I'm not OP but how he phrase it isn't about dead to you, but dead in a "commercial" sense.
There was no value behind Freenode, except for the community itself (you), and it makes no sense for Andrew Lee to buy it, except for the name.
There was never a commercial sense to IRC. In fact this is one of the things I really love about it. It's so cheap to run it can be run entirely for free by some enthusiasts. Some sponsors too, sure, but the costs of running it are never huge.
It's technically far inferior to anything including the ones you can self host.
I don't understand why people don't migrate even if it means they don't like commercial alternatives like Discord.
This depends heavily on just what you value for determining "superior" and "inferior."
IRC takes, as a first order estimate compared to most other options, no resources.
It uses almost no RAM on the server side, almost no CPU on the server side, almost no bandwidth, and has actual native clients on just about any platform out there that also use no resources. It's trivial to host small interest-based IRC servers that people can join freely without registration.
Compared to most other platforms, which require fairly heavy servers to host (Matrix struggles with less than a gig of RAM if anyone joins large rooms) and use utterly absurd clients (hundreds of meg of download, many hundreds of meg of RAM to run), it's a nice breath of fresh air in the chat world. It's clean, simple, text based chat in a registration free form (mostly - larger networks do tend to require nickserv registrations).
If you don't care about any of that, OK, that's fine. If all you're doing is looking at the feature lists, sure, it's "inferior." But in terms of utility value on very limited resource uses (which I still care about greatly, and have done extensive work on making Raspberry Pis into quite usable little desktops), IRC still holds up amazingly well. Matrix lags on a Pi4. Discord... I'm not actually sure the client builds and the web app is heavy. IRC is light and crispy, just as it's been on everything I've used it on back down to a 486.
Also... that it's mostly an obscure backwaters means that it filters for the sort of people who like those things, which means that, especially on small little niche servers and very focused channels on larger servers, the signal to noise ratio is through the roof - there is an insane density of skilled people, far more than you'll find any other places I've looked. Having instant access to what often is quite literally hundreds of years of relevant experience in a field, at the tip of your fingers, is amazing.
The ability to just drop in, ask a few questions and log out is great.

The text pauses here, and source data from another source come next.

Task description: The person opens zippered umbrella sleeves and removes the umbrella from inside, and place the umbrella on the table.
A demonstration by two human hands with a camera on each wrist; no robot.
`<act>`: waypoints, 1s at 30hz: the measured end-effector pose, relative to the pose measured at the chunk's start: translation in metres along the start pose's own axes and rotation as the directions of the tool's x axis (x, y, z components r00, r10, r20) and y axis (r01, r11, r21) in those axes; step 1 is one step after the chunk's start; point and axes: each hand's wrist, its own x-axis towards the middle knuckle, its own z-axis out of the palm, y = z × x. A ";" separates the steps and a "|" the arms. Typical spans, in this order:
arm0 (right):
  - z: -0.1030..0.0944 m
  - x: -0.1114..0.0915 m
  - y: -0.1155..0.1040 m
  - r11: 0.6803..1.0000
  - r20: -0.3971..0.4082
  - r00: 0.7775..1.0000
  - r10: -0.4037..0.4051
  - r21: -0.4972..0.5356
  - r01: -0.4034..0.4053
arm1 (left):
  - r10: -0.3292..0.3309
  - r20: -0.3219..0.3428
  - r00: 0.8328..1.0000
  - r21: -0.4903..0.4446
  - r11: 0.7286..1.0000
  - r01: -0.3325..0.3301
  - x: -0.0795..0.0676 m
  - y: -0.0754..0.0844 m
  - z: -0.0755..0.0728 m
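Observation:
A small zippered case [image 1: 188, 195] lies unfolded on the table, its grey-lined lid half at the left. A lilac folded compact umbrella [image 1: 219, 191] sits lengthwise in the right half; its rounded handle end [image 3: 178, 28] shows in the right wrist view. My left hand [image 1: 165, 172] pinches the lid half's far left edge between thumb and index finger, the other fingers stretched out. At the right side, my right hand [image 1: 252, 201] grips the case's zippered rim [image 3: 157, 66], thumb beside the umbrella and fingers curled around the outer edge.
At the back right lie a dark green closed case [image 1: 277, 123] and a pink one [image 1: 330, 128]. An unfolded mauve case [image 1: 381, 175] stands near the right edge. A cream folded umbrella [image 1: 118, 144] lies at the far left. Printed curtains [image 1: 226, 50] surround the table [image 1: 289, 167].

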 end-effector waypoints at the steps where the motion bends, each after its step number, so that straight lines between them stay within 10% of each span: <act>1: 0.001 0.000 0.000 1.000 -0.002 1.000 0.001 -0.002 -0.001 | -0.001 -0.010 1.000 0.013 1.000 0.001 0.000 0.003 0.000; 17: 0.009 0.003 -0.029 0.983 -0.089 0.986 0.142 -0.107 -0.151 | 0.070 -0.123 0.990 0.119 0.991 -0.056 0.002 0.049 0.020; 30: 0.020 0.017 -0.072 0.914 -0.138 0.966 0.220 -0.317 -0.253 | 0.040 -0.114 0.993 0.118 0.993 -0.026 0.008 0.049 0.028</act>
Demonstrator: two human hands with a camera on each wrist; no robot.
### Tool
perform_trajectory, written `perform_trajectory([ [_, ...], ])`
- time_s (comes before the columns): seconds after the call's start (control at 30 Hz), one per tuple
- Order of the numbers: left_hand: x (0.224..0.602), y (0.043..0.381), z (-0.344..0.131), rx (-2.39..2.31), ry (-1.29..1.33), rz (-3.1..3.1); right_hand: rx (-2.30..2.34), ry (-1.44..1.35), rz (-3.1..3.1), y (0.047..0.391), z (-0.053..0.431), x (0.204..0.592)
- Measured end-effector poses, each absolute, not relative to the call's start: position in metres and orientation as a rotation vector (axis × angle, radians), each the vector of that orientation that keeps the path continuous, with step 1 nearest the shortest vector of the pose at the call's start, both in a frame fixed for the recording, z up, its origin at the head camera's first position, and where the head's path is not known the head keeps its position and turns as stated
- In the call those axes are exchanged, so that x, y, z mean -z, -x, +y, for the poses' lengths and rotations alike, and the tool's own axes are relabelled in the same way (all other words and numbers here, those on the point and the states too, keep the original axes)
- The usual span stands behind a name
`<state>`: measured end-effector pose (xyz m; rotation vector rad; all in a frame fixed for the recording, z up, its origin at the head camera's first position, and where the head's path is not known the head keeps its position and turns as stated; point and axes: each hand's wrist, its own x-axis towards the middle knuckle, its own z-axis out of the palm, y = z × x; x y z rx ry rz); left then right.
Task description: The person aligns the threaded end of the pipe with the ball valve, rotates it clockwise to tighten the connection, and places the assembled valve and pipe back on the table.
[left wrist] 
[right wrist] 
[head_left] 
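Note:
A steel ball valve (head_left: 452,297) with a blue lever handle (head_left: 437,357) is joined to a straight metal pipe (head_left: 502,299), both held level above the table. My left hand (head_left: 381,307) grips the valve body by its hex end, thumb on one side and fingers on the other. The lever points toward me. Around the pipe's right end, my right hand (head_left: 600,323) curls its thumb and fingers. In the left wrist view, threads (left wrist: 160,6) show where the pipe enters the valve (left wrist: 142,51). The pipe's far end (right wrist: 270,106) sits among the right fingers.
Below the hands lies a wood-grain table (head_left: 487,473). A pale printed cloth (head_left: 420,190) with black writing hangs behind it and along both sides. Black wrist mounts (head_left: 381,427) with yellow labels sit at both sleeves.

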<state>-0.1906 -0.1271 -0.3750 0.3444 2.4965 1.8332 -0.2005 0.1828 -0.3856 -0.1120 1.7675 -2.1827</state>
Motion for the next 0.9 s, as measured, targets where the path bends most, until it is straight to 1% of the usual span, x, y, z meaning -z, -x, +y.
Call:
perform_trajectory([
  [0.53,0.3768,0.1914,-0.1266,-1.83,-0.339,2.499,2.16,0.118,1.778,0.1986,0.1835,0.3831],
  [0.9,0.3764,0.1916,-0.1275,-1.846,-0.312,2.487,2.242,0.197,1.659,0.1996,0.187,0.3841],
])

If I join a even a medium sized Discord server, I suddenly get tons of notifications unless I manually change the settings for the server (God knows why discord hasn't set up a user side default setting for that)
Also, a lot of communities grew in and around IRC chats, which means a lot of people with the habit. With the usual Relevant XKCD [2]
It's not in discords interest to do so. More notifications leads to more user activity which leads to more VC money (and indirectly to more nitro income if users who would have forgotten about the service get drawn back in and eventually convert).
An open protocol allows decoupling the client and service provider which defuses these misaligned incentives, which is likely one reason this current wave of messaging services are against ilthem.
IRC doesn't need to do that. It just does what it needs to do without all the BS.
No voice, no proper file transfer and can't even see messages when you're offline meaning there's no reliable way of mobile notification means it's just getting too old.